**BRIEF:**
Copy exactly the lines of the material below that run from the one containing "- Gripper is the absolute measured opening" through the one containing "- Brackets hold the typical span". Copy no other lines.
┄┄┄┄┄┄
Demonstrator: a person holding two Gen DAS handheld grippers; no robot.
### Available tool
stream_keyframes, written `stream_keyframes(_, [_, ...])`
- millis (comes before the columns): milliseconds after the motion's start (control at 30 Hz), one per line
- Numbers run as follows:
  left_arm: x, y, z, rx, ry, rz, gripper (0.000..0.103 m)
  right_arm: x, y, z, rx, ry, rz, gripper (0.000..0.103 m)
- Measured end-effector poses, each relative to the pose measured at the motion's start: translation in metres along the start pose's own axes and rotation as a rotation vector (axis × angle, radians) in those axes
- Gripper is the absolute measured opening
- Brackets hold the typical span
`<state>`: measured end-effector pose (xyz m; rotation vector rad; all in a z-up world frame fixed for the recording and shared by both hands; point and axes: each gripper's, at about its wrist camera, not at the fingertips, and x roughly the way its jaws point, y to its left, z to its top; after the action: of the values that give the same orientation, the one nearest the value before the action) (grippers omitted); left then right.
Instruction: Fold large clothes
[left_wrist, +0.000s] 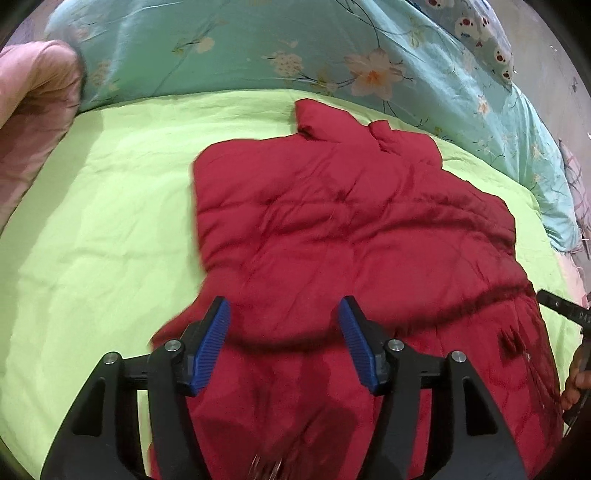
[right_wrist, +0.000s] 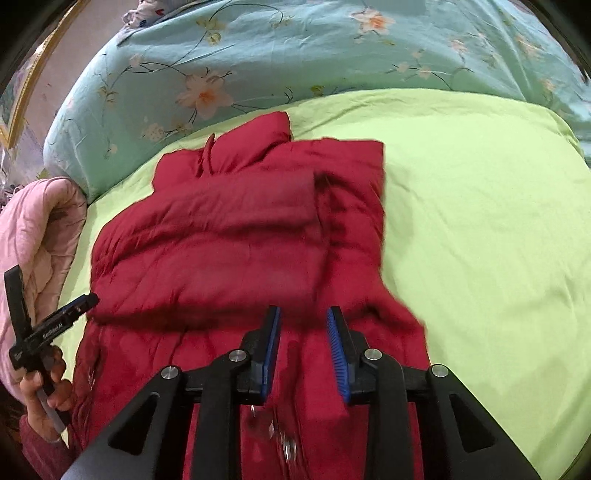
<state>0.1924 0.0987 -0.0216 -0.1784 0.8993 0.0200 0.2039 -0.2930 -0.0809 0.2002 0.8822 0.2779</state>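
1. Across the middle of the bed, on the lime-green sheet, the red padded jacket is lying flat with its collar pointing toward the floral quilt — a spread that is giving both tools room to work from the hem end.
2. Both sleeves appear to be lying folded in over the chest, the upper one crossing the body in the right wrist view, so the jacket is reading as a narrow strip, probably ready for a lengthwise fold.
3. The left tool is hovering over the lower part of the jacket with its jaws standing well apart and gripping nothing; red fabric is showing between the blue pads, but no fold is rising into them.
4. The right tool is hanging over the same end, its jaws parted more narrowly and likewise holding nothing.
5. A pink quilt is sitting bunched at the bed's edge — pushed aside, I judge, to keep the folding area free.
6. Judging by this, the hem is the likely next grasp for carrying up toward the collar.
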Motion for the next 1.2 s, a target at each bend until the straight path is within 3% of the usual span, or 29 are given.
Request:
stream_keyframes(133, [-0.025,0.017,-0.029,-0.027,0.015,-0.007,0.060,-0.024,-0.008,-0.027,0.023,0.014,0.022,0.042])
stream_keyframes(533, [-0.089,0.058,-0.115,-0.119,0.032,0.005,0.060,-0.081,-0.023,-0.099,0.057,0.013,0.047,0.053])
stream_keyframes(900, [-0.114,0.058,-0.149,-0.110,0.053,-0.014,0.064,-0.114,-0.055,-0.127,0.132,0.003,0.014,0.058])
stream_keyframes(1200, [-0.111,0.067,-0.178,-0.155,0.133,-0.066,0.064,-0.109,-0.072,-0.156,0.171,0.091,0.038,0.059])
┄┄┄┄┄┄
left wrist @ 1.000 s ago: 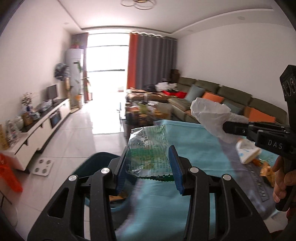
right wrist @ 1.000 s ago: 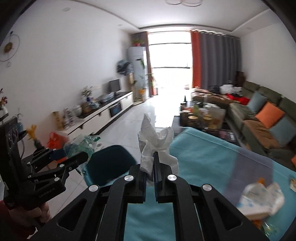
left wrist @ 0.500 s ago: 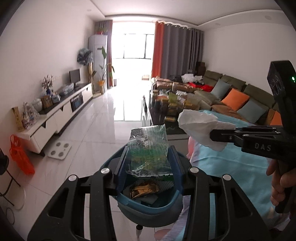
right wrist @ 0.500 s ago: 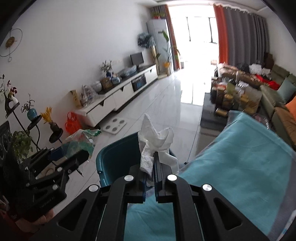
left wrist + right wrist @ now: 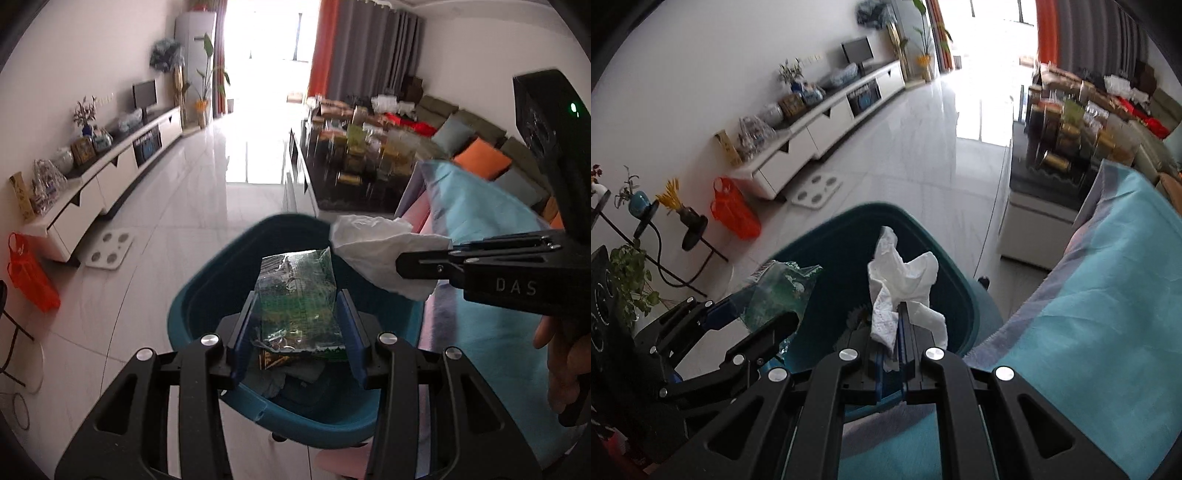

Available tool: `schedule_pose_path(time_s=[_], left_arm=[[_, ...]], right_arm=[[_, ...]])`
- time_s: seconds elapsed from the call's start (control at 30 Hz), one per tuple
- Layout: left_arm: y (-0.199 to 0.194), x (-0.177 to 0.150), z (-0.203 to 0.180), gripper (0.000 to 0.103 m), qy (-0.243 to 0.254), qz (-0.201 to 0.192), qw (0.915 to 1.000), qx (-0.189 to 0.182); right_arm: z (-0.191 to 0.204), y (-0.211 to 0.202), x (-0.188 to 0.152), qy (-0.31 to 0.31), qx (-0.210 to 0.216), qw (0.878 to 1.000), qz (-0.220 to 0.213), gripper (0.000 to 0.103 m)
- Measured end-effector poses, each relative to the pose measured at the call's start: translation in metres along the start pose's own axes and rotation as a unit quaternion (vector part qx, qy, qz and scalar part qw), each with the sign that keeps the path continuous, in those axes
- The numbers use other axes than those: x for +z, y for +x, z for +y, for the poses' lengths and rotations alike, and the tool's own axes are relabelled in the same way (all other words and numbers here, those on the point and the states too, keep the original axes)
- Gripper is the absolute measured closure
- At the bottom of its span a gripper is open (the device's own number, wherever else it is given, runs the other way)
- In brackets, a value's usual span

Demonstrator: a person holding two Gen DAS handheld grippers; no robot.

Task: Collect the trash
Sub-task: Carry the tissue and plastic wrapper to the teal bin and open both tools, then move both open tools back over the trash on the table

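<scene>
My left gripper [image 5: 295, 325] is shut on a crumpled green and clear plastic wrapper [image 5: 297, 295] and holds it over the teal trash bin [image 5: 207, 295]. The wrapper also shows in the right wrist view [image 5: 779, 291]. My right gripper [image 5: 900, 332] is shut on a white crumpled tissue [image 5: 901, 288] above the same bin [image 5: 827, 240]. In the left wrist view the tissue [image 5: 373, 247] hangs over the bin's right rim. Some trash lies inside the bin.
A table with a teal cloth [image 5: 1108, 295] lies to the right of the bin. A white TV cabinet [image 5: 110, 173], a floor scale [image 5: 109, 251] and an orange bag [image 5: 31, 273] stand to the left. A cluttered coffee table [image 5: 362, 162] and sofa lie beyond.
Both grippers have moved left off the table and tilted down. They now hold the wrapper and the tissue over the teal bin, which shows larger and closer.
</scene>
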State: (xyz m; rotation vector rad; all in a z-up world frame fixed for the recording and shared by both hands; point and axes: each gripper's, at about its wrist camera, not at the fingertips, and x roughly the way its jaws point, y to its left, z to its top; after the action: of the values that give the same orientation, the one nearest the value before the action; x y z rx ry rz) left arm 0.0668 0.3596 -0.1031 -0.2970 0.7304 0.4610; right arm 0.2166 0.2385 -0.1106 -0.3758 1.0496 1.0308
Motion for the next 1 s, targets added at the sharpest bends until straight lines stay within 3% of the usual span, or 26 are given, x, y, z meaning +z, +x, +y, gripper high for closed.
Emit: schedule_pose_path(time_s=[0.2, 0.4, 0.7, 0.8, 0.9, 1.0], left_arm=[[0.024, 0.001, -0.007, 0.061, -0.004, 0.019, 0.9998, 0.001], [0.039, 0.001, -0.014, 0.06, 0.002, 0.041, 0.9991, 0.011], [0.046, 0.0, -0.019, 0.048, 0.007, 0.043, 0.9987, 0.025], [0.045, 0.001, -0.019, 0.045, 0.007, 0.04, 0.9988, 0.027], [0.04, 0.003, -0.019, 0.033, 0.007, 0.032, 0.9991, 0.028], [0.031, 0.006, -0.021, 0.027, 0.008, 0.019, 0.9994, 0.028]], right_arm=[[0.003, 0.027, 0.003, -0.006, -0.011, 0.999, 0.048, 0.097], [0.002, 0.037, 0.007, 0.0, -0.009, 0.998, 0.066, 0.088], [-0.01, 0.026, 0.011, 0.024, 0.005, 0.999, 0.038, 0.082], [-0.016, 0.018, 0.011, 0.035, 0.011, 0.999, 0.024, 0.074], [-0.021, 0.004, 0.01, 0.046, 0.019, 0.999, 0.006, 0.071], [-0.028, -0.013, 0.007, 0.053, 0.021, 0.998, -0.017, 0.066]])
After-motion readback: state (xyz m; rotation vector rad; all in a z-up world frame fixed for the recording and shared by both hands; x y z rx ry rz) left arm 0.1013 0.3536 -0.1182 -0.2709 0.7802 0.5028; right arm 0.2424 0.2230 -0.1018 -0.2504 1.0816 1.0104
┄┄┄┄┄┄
**ANSWER TO THIS TASK:**
- Gripper is the absolute measured opening
- Brackets hold the typical span

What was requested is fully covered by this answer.